STROPHE 4 : Un bonheur inaccessible.

Dans ce quatrième quatrain l’arlequin exécute son tour, il décroche une étoile et fait apparaitre un monde magique « ayant décroché une étoile/il la manie à bras tendu « (vers13 14). Il a réussi à atteindre le ciel pour cueillir une étoile, son ascension  est réussit. Les deux premières strophes qui avaient un rythme plus lent seulement aux vers 1, 2, 3, 4,7 et 8 et qui présentaient des images statiques se font supplanter par le dynamisme des dernières strophes.  L’action est mise en place avec l’arrivée du « charlatan «, le tour de « l’arlequin «, et la description des spectateurs surnaturels. Le dynamisme est renforcé par la musicalité des assonances en [en] : « ayant/tendu/tandis/pendu/en «qui accélèrent le rythme. On pourrait penser que le poète par ce dynamisme s’éloigne de ses pensées premières. Mais ce n’est qu’une illusion car comme nous pouvons le constater dans cette quatrième strophe le thème obsédant de la mort réapparaît. Car celui qui « sonne les cymbales « est un « pendu « vers 15, et plus loin au vers 17 celui qui berce est un « aveugle «. Ainsi nous comprenons que ce monde merveilleux qui nous était présenté est voué à l’échec car ses créateurs possèdent  les traits propres à la mort : l’arlequine est « frôlée par les morts «, le « charlatan « est  crépusculaire,  l’arlequin est « blême « et l’étoile décrochée appartient aux « astres pâles comme du lait «. Après  le tour de l’arlequin le spectacle suit son cour, et comme dans les spectacles le moment correspondant à l’apogée des acrobaties et autres tours est généralement annoncé par de la musique. Ici c’est un acrobate « pendu « qui « des pieds sonne en mesure les cymbales « (vers 16). Ce son musical a un ton solennel, il fait penser au glas funèbre. Ce son final annonce clairement la fin de l’amour. Un certain lyrisme se dégage de ce poème et le ton élégiaque nous est donné par le désespoir du poète.

STROPHE 5 : un principe d’oppositions.

Contrairement au statisme du premier quatrain, dans cette dernière  strophe, les images se succèdent  rapidement selon un schéma grammatical particulier : personnage+verbe+complément. Cette opposition statique/dynamique entre les strophes joue un rôle primordial dans la construction du poème. Car les thèmes du poème se disposent tous autour d’un principe d’opposition, les contraires s’attirent pour former des couples. Grâce à cette interprétation on peut voir dans ce dernier quatrain une multitude d’oppositions liées à ce dynamisme/statisme. Tout d’abord nous avons l’antithèse  « aveugle « et « bel enfant «la vieillesse s’oppose à la  jeunesse de l’enfant. Puis, l’opposition entre « la biche « et ses «faons « mère/enfant, ensuite  la contradiction entre la grandeur du « trismégiste « et la petite taille du «nain «. Enfin, nous avons l’opposition du féminin et du masculin avec « l’arlequin « et « l’arlequine «.

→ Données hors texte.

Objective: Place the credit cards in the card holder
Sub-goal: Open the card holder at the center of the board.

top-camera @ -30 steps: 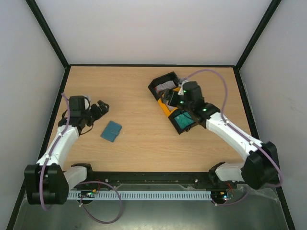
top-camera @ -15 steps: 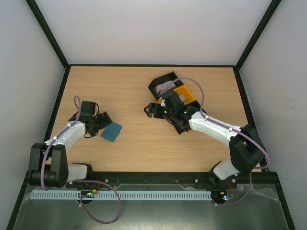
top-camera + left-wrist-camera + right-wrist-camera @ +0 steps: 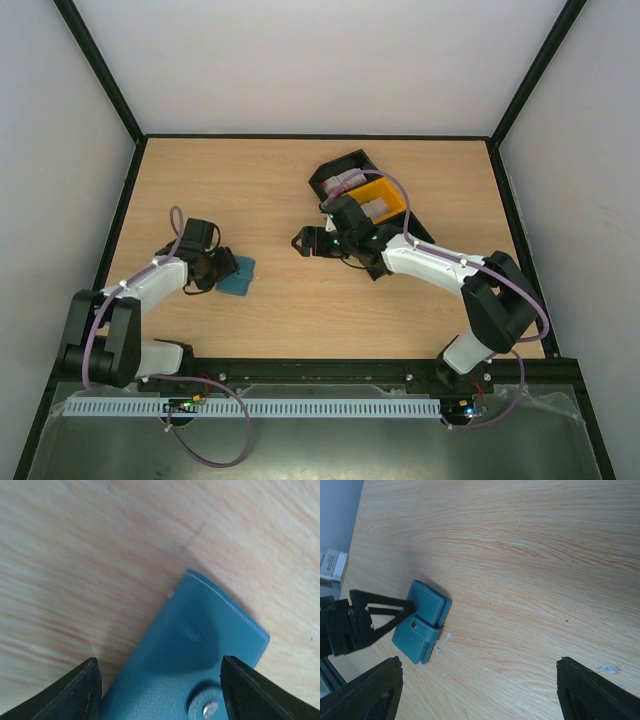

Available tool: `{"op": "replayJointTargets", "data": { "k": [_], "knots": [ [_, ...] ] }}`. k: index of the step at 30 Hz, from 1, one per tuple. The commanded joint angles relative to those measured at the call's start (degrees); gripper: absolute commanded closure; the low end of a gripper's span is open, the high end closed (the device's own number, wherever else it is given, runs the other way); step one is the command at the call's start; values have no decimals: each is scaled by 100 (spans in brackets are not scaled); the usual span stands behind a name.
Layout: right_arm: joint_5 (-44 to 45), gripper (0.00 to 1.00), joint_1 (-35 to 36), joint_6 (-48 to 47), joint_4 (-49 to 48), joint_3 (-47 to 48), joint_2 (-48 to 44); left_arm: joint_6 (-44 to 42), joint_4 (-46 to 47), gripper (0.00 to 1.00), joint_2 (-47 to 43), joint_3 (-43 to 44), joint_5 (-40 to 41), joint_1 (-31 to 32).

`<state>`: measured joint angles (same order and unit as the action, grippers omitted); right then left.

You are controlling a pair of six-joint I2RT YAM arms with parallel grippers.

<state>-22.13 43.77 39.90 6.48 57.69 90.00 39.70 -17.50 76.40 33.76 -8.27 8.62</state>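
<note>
Down low over the wallet (image 3: 422, 622) with the left end effector (image 3: 226, 268), one finger (image 3: 75, 695) on each flank, cover and snap (image 3: 207, 710) framed right between them. Squeezing or merely bracketing? Can't tell from either close view. Reads as a pinning move: keeping the wallet put on the worktop (image 3: 270, 190) to stop any skating once worked on. Lying flat, folded shut, strap (image 3: 427, 632) buttoned across the edge, so not ready to take anything until opened.

Off to the right of the wallet, well apart: right end effector (image 3: 306, 243) hovering over bare wood, spread wide, carrying nothing, camera looking straight back at the wallet. Probably positioned to help with that strap, though only a guess.

Farther right of the wallet and beyond it: a black bin (image 3: 325, 172) and a yellow bin (image 3: 395, 193) side by side, pale cards (image 3: 345, 182) showing inside both. None out on the wood near the wallet, none tucked into it. Early days, by this reckoning: opening first, then fetching. Worth watching for the wallet pivoting or sliding away under an uneven pinch from those two fingers, being small, smooth and loose on the wood
</note>
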Motion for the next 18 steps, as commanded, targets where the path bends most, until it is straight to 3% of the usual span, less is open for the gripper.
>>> {"op": "replayJointTargets", "data": {
  "k": [1,12,18],
  "knots": [
    [-91,18,24,-125,-55,8,192,385,-210,34,-316,-308,-101,411],
    [121,22,26,-435,73,-93,505,1275,1033,39,-78,-572,-751,1579],
    [140,28,26,-708,222,-60,955,1518,1124,38,8,-587,-390,1739]
  ]
}}
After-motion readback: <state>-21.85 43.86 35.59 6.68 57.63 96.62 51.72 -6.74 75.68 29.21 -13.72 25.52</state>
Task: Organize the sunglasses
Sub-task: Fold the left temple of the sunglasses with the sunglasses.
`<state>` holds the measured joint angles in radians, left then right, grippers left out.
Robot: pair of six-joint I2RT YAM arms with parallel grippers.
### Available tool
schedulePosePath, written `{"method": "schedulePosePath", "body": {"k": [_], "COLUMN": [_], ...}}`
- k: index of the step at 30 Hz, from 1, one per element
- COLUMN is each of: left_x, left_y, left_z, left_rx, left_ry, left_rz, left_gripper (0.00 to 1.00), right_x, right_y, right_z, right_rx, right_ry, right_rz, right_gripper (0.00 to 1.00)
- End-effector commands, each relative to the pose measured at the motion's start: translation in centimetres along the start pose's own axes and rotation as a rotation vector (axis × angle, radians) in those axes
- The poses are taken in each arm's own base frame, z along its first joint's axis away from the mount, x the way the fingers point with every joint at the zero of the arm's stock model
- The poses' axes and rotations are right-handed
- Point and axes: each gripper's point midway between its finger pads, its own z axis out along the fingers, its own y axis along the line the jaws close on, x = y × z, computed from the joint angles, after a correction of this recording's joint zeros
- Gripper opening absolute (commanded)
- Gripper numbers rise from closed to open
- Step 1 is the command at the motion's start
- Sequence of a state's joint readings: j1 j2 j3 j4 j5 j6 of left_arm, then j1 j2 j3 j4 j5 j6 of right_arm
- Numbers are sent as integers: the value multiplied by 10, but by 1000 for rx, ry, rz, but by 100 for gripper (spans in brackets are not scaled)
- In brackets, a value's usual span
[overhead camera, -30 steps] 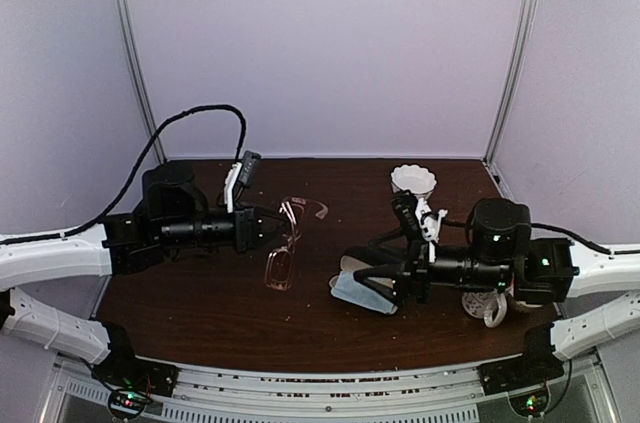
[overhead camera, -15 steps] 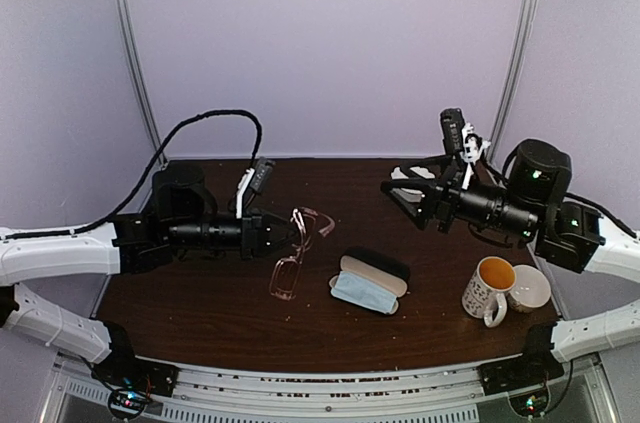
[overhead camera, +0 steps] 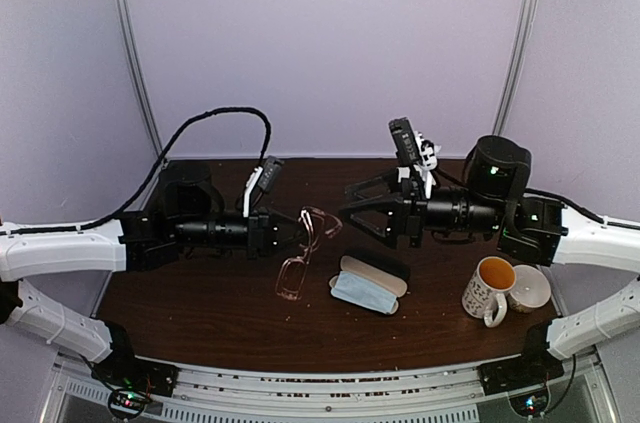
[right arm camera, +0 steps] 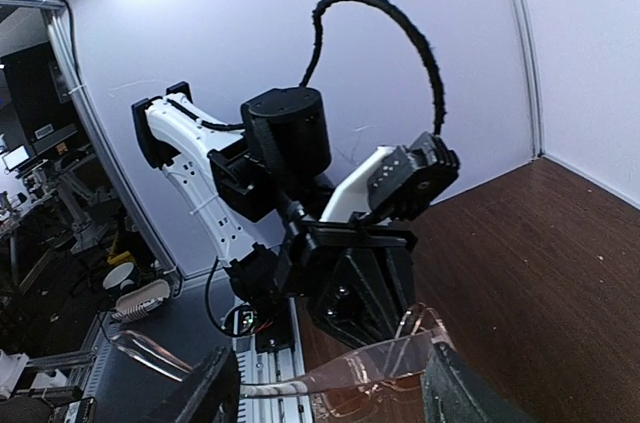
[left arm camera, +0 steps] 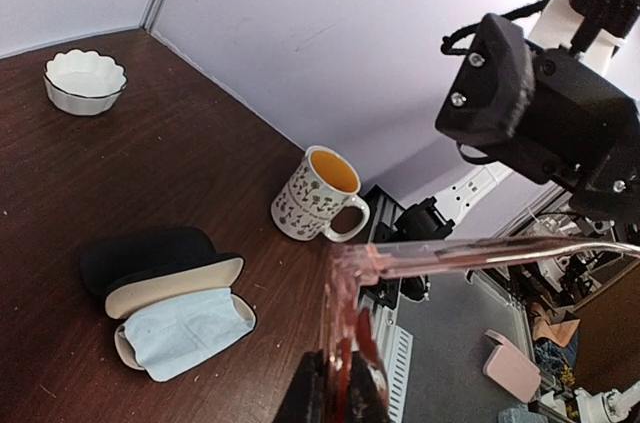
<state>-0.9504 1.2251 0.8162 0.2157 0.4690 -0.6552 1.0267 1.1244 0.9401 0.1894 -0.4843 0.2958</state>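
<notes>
Sunglasses (overhead camera: 303,243) with a thin reddish translucent frame hang above the middle of the dark wooden table (overhead camera: 200,303), clamped in the closed left end effector (overhead camera: 292,234). The right end effector (overhead camera: 362,215), its jaws apart, faces them from the right, with one lens between its fingers (right arm camera: 212,388); whether they touch it cannot be told.

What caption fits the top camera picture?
Left gripper holds the sunglasses up, facing the open right gripper.

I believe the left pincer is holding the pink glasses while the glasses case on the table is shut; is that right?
Not quite: the glasses case lies open, a light-blue cloth inside, as the left wrist view shows. The left pincer does hold the pink glasses.
</notes>
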Motion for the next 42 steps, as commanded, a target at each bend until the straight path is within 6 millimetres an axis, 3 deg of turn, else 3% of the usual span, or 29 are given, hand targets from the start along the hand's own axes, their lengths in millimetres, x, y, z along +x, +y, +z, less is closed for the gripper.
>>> {"method": "schedulePosePath", "body": {"k": [1,32,42], "left_x": [-22,-29,-31], "left_y": [-18,-29,-39], "left_z": [0,-3,-4], "left_rx": [53,85,115], "left_ry": [-57,-70,-68], "left_rz": [56,68,82], "left_gripper": [0,0,0], "right_x": [-17,46,57], "right_y": [34,24,20], "right_z": [4,39,48], "right_rx": [-142,-165,-167], "right_ry": [-27,89,101], "right_rz": [-30,36,45], "right_gripper": [63,61,61]}}
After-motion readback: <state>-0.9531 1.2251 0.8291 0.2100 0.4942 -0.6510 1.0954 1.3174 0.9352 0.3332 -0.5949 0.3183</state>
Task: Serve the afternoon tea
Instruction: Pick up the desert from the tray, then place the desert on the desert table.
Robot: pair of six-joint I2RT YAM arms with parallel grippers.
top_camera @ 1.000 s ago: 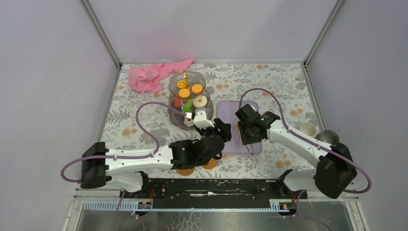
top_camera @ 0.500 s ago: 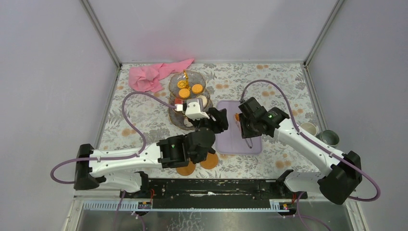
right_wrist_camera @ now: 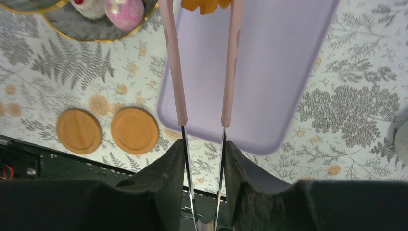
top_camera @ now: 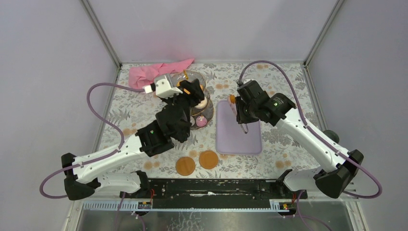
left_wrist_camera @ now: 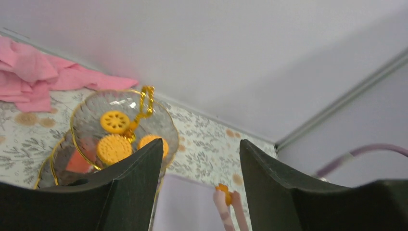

  L’image de l’aveugle et du bel enfant au vers 17 est riche de sens, elle évoque la jeunesse et la vieillesse et marque également l’ambivalence du passé et de l’avenir, de la beauté et de la laideur. Le portrait de l’aveugle symbolise la nuit, les ténèbres et l’inconscient. Tandis que le bel enfant représente la beauté, le rayonnement, l’avenir. On peut se pencher sur la signification du verbe bercer au vers 17 qui par définition est un balancement, un mouvement lent et régulier comme  l’aube et le crépuscule, le passé et l’avenir, la naissance et la mort. Ce vers signifie que pour le poète tout est passage, tout est un va-et-vient ininterrompu, tout est contradiction. L’image de la « biche « qui « passe avec ses faons « fait parti du spectacle, mais c’est aussi la représentation de la vie qui défile,  et qui par définition envisage l’homme comme un passagers éphémère de ce monde. 

Ce dynamisme se fait entendre par le jeu phonique des assonances et des allitérations. Les allitérations en [L], les sifflantes[s] et le son des fricatives [f]ont un effet  allongeant  qui reproduit le mouvement du trismégiste qui grandit.            L’aveugle berce un bel enfant

                                 La biche passe avec ses faons

                                 Le nain regarde d'un air triste

                                 Grandir l'arlequin trismégiste

Les assonances avec le phonème [i] favorisent cette interprétation.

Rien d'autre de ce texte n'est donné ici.